La catena del freddo è l'insieme delle procedure che garantiscono ai farmaci termolabili (vaccini, insuline, biologici) la conservazione costante a 2-8°C dalla produzione fino al paziente. In farmacia si concretizza nel monitoraggio continuo del frigorifero farmaci con datalogger certificato.
Cosa succede se la catena del freddo si rompe?
Una rottura della catena del freddo può rendere il farmaco inefficace o pericoloso senza segni visibili. È necessario sospendere la dispensazione, valutare l'entità dell'escursione termica e, in caso di dubbio, smaltire il farmaco. Solo i dati registrati da un datalogger certificato permettono questa valutazione.

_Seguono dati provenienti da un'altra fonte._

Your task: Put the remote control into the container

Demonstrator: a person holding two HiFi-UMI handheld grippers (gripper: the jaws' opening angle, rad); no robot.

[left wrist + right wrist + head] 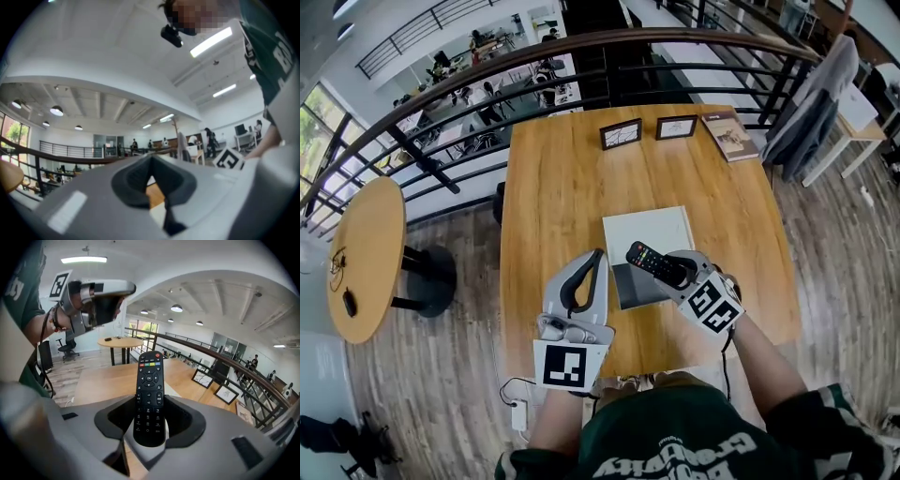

Come monitorare la catena del freddo 24 ore su 24?
L'unico modo conforme alle GDP è installare un datalogger WiFi come il Testo162 con allarmi via SMS ed email in tempo reale. Il sistema registra automaticamente ogni 15 minuti, conserva lo storico nel cloud e avvisa immediatamente in caso di anomalia, anche di notte e nei weekend.
Quanto costa proteggere la catena del freddo in farmacia?
L'investimento per un Testo162 con servizio Costa è ampiamente inferiore al valore dei farmaci contenuti in un singolo frigorifero farmacia. Considerando il rischio di perdita di vaccini, insuline e biologici (spesso migliaia di euro), il ritorno sull'investimento è immediato.